I have written before that dark and gritty is the way of things in the modern world of fiction. Whether there is a heavy call for more grit or it is simply author’s and film makers trying to push their vision onto audiences I’m not certain. I think it is possible creators of fiction are trying to capitalize on the popularity of Game of Thrones and The Walking Dead, both of which are prime examples of dark and gritty fiction.
Grit however, doesn’t belong in everything. The purpose of fiction is to address at larger, important issues, some of which are not addressed often by reality. Time and again I read about stories which will take a “darker tone” along the lines of GOT. I am much more familiar with The Walking Dead than I am Game of Thrones, so I cannot speak much for the latter or its source material, but at the heart of the show isn’t just trying to be realistic, it’s cynicism. So many movies and books lately have taken stories and turned them incredibly dark for the sake of realism. Realism is the ultimate justification for characters dropping like flies and good being forced out to the brink of utter destruction until a small miracle happens at the end. When good finally gets Its day, the main characters typically have become jaded and become stripped of what made them heroes.
In fiction and reality, heroes are not perfect, nor should they be. However, there is a difference between being flawed and being hardly recognizable as a hero, or worse not distinguishable from the villain. This appears to be a growing trend, especially in film and television. Is that really realistic though? Yes, for some people, but not everyone. There are many heroes who endured unimaginable tragedy and still maintain their integrity. It is growing less common to show heroes like this. Dark, anti-hero types are fine and work well in certain stories, but the storyteller must beware of cynicism. The truth is that fiction is escapism for many, if they want a healthy dose of reality and realism, they don’t need fiction. That isn’t to say I don’t expect realism in fiction or to have all characters have happy endings, but their lives should have meaning if they are main characters because fictional characters represent something.

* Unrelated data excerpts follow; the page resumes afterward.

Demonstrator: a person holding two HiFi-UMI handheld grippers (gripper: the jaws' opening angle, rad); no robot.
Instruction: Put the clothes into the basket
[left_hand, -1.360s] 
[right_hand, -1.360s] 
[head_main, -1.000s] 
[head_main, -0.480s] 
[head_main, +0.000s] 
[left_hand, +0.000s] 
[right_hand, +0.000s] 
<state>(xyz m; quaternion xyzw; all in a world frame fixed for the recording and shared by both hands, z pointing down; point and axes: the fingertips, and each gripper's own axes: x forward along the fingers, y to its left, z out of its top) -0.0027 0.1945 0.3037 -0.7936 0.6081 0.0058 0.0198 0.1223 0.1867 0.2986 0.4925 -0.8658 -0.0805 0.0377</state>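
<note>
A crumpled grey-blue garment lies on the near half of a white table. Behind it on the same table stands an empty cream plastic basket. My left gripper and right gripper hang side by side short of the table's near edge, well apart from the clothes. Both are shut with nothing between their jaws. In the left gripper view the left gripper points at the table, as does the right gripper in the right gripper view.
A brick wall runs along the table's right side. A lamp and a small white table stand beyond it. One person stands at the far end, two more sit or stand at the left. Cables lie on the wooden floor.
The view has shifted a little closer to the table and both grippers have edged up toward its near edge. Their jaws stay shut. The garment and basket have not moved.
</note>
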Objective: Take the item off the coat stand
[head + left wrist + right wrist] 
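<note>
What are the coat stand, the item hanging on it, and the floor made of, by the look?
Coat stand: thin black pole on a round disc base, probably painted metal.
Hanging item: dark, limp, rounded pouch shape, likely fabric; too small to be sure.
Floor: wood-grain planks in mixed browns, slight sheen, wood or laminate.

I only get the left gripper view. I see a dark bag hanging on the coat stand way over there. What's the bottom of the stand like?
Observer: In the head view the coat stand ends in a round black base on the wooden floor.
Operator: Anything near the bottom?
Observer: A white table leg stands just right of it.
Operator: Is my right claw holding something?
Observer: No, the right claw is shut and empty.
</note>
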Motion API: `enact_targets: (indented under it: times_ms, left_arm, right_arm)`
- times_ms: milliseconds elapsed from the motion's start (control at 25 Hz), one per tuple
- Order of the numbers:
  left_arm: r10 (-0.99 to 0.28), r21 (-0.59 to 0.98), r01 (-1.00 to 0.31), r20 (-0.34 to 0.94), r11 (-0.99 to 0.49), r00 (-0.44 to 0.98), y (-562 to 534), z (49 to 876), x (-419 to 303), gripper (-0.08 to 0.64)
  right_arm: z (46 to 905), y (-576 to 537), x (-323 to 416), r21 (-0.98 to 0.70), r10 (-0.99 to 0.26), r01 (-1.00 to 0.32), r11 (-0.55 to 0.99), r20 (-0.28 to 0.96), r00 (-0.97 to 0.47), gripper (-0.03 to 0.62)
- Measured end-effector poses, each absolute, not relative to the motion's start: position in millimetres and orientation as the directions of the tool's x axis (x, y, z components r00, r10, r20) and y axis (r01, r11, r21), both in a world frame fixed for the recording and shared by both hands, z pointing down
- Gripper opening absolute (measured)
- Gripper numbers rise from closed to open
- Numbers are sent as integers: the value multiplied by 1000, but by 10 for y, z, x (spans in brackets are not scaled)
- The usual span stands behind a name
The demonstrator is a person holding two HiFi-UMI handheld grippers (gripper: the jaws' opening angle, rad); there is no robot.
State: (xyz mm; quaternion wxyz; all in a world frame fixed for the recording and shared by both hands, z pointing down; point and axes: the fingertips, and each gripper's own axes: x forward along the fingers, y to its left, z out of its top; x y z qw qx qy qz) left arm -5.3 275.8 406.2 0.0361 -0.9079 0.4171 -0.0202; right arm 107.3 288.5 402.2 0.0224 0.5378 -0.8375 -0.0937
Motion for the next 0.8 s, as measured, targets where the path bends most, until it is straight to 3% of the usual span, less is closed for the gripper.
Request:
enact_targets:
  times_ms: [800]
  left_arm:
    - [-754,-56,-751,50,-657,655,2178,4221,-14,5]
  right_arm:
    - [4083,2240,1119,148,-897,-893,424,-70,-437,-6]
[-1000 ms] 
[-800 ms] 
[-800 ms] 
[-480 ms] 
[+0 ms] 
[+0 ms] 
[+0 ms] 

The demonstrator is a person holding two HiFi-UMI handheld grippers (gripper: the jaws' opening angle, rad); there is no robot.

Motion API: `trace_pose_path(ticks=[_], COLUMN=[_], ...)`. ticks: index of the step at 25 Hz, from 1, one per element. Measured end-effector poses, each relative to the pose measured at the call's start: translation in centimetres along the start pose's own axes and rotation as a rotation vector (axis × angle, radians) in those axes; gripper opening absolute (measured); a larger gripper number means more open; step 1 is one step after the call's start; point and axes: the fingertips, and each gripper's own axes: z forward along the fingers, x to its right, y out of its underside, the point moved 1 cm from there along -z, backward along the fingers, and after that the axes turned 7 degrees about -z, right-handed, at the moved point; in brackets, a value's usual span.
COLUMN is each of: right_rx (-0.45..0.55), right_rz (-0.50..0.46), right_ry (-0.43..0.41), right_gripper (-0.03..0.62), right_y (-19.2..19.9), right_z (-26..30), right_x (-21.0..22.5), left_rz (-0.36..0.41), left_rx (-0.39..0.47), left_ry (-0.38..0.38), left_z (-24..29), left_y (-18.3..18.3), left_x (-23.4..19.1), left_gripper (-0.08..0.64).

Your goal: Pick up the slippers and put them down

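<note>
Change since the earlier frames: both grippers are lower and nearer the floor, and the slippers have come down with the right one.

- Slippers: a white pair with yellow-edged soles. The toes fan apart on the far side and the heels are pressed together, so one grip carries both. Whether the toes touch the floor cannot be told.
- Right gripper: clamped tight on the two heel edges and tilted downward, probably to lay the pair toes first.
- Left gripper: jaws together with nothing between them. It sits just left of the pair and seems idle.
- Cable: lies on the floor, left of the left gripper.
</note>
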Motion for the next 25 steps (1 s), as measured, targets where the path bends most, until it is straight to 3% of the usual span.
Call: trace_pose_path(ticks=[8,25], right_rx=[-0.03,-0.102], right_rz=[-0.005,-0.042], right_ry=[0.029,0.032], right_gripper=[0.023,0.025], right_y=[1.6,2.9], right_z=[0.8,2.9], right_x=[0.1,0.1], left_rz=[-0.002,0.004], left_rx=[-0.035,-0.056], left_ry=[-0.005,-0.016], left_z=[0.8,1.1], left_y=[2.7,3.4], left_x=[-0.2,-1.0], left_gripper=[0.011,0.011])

Characters, if done correctly are people that readers relate to and root for. Even if their story ends in tragedy, or become evil, their stories should serve a purpose other than shock value for the audience. This sort of flippant disregard for characters has begun to happen to those with decades of lore and generations of fans. Why is this? Do people really crave so much dark cynicism? Cynicism that is growing in entertainment is teetering on the verge of nihilism. Do we as a species really crave dark, depressing stories for the sake of realism? Some do obviously, but I have a hunch the number of people who do want that are fewer than expected.